**WHAT THE TASK ASKS**. From the material below, reproduce exactly the stretch of lines that begins with the line holding "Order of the" and ends with the line holding "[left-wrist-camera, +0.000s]", skipping the pictures.
(DATASET CONTENT Opens)
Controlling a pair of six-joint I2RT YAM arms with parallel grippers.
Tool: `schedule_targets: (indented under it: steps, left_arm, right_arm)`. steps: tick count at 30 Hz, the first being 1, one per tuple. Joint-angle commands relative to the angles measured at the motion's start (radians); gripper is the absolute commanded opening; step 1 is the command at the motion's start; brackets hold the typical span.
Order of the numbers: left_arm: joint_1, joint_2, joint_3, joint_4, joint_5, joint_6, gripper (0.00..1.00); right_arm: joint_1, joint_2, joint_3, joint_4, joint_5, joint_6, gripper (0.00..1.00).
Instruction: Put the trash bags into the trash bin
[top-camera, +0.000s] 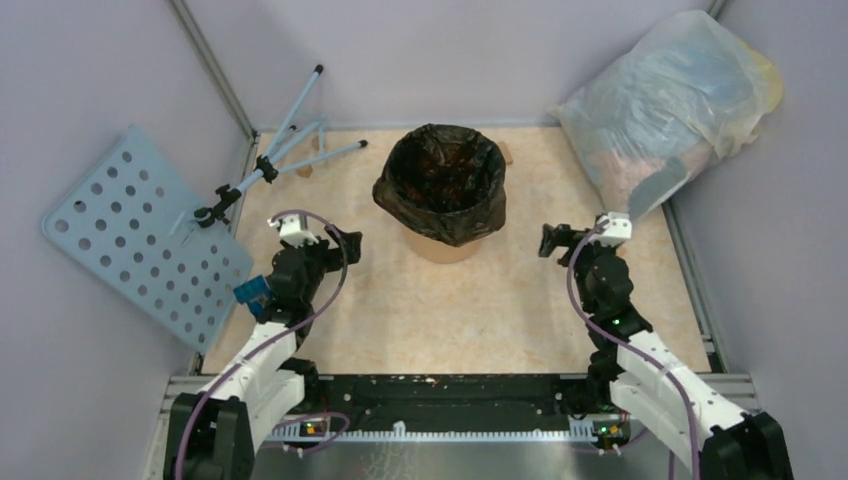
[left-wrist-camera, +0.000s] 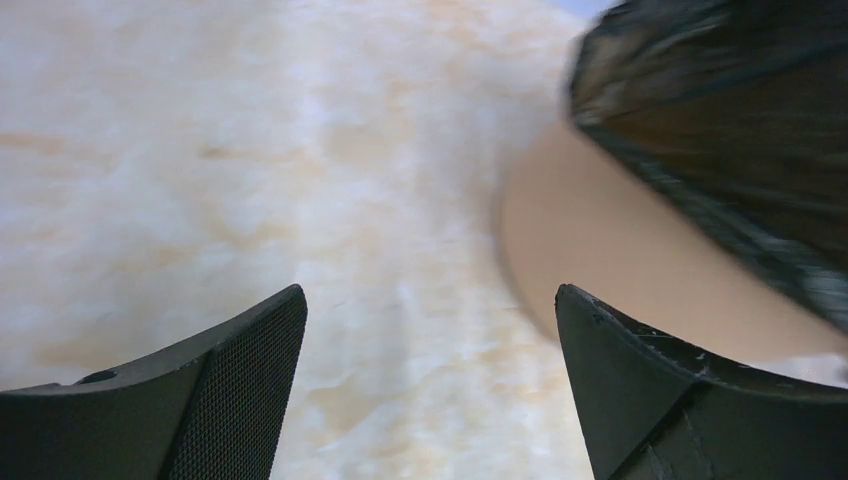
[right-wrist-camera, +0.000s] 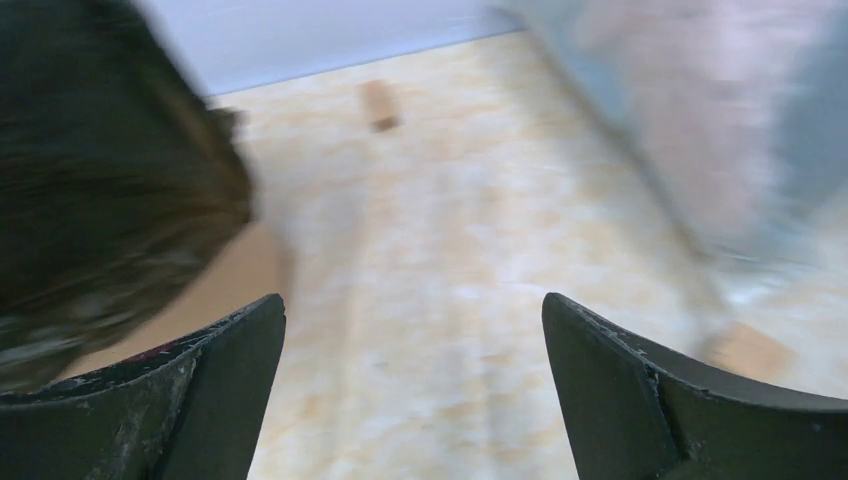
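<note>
Pale marbled tabletop (top-camera: 430, 310) fills the overhead frame, with a big translucent stuffed bag (top-camera: 670, 100) upper right. Upper middle: the glossy black plastic trash bag (top-camera: 440, 180) already sits inside the round orange plastic bucket (top-camera: 447, 248), mouth folded over the rim. Left gripper (left-wrist-camera: 430, 290) is lower left of it, right gripper (right-wrist-camera: 414, 298) lower right. Both are spread wide, empty and roughly equally near. Looks pretty much done imo.
</note>
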Motion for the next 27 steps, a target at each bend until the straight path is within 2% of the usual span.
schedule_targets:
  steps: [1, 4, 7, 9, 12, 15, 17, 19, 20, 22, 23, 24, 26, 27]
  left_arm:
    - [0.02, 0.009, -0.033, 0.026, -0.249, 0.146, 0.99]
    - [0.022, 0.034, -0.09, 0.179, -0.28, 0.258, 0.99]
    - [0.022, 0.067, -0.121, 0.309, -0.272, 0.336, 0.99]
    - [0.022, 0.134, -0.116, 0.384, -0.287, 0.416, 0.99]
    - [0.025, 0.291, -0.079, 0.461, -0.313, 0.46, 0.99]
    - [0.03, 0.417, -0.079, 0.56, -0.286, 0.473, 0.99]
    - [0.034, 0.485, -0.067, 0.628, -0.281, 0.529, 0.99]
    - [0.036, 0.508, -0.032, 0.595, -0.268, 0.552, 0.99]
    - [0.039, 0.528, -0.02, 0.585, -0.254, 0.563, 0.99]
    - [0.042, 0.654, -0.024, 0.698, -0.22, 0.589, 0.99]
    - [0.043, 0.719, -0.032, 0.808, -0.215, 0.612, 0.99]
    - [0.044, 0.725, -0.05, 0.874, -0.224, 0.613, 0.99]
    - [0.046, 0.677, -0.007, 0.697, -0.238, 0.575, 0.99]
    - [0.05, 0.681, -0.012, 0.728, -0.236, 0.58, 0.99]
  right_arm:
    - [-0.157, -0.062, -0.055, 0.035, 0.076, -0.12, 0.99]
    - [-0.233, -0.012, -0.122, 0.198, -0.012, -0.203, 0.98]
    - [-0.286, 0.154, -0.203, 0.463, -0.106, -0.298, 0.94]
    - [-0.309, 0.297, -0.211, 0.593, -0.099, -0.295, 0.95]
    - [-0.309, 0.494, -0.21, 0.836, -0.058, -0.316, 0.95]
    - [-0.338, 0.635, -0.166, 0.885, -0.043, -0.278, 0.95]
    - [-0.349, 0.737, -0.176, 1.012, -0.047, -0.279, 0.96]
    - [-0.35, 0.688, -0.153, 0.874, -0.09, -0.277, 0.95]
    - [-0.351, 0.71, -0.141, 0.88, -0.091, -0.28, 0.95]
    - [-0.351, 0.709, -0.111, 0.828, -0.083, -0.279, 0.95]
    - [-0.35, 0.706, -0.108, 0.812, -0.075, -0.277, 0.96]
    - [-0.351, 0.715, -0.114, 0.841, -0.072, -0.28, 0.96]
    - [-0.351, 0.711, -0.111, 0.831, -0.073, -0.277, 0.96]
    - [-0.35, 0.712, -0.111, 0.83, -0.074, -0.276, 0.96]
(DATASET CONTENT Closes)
**WRITTEN SOLUTION**.
Order of the numbers: left_arm: joint_1, joint_2, joint_3, joint_4, joint_5, joint_6, gripper (0.00..1.00); right_arm: joint_1, joint_2, joint_3, joint_4, joint_5, joint_6, gripper (0.00..1.00).
Instruction: Put the trash bags into the trash bin
[top-camera, +0.000s] 
[left-wrist-camera, +0.000s] 

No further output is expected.